John's grin widened.
"Boys," he said, "you've got one swell looker in the family,
anyway, and you ought to be glad of that."
The boys exchanged glances.
Hannibal had upon his desk a pen-wiper which consisted of a
small sponge heavy with the ink of wiped pens. Hamilton had
beneath his desk an odd rubber boot which served him as a
scrap-basket. These ornamental missiles took John St. John in
the back of the head at about the same moment, the weight and
impetus of the boot knocking the cigar clean out of his mouth,
so that it dashed itself against the mirror.
The gallant colonel turned, still grinning. "Which threw the
boot?" said he.
"I did," said Hamilton.
"Then you get the first licking."
Hamilton met his brother's hostile if grinning advance with
the hardest blow that he could strike him over the left eye.

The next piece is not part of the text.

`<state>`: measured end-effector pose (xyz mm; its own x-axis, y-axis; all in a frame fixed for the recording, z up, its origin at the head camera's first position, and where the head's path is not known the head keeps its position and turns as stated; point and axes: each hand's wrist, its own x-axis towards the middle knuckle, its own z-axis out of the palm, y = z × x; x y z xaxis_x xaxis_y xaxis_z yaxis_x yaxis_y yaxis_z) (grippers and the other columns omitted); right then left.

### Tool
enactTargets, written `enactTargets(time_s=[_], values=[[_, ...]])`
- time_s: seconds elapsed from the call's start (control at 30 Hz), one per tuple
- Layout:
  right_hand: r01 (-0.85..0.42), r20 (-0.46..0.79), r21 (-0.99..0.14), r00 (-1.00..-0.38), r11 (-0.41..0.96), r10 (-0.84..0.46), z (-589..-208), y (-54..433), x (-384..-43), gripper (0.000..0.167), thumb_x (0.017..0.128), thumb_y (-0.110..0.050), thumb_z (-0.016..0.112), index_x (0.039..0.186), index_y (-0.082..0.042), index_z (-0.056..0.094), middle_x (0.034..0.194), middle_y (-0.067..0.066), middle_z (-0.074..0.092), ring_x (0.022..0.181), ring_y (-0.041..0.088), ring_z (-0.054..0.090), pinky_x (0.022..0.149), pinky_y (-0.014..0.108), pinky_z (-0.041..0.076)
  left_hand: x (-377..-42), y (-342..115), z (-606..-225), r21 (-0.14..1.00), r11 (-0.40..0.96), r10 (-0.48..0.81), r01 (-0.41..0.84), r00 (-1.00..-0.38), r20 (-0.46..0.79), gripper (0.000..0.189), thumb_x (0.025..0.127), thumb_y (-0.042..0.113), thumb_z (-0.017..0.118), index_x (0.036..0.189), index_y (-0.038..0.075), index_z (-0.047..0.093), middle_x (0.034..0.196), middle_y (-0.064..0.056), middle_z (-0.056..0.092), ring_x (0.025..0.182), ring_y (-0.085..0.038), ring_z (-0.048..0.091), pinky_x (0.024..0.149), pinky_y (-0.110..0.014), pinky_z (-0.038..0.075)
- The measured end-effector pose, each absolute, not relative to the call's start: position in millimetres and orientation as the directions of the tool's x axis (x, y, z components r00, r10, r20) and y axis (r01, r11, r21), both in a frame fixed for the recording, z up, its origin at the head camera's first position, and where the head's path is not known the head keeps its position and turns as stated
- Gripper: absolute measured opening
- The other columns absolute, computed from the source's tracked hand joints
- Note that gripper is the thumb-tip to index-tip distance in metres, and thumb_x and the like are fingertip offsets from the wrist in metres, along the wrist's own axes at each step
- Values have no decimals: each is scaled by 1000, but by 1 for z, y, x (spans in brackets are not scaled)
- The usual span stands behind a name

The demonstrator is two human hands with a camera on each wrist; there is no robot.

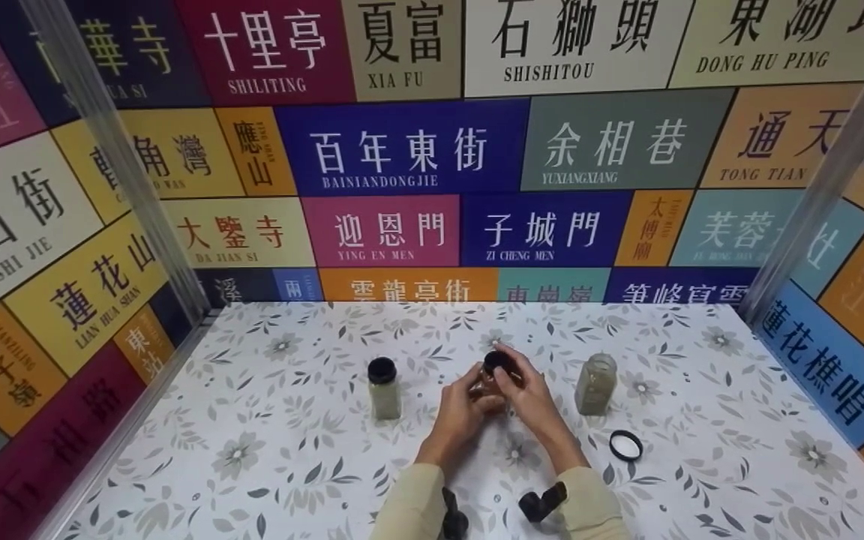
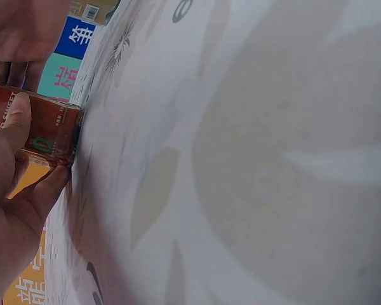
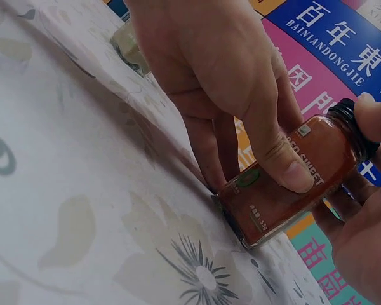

Then they clenched, and Hannibal joined the fray. The three
brothers, roaring with laughter, proceeded to inflict as much
damage to each other and the office as they jointly could.
Over and under they squirmed and contorted, hitting, tripping,
falling and rising. Desks went over, lawbooks strewed the
floor, ink ran, and finally the bust of George Washington,
which had stood over the inner door since the foundation of
the firm, came down with a crash.
By this time the three brothers were helpless with laughter.
The combat ceased, and they sat upon the floor to survey the
damage.
"You can't handle the old man yet, boys," said the colonel.
His left eye was closed, and his new uniform looked like the
ribbons hung on a May-pole.
Hamilton was bleeding at the nose. Hannibal's lip was split.
The three looked at each other and shook with laughter.
"I'm inclined to think we've had a healthy bringing-up," said
Hamilton between gasps.
"Better move, colonel," said Hannibal; "you're sitting in a
pool of ink."
"So I am," said the colonel, as the cold struck through his
new trousers.
The laughter broke out afresh.
Beau Larch, in the uniform of a private, appeared at the door.
"Hallo, Beau!"
"Come in."
"Take a hand?"
"Thank you, no," said Beau. "I just dropped in to tell you
fellows that we've just had a hell of a licking at Bull Run."
"Us!" said the colonel, rising.
"Us!" said Hamilton. "Licked!"
"Us!" said Hannibal.
"And I've got other news, too," said Beau, bashfully. "If I
stop drinking till my year's up, and don't ever drink any
more, Claire says she'll marry me."
Hannibal was the first to shake his hand.
"Boys," said Beau, "I hope if any of you ever sees me touch a
drop you'll strike me dead."
He went out.
"I'm going to find out about this," said John; "what did he
say the name of the licking was?"
"Bull Run."
"Bull Run. And I'll come back and tell you."
He was starting to descend the steep stairs to the street,
when he caught the sound of snickers and creeping footsteps
behind him. He turned like a panther, but was not in time.
The heavily driven toes of the right boots of the younger St.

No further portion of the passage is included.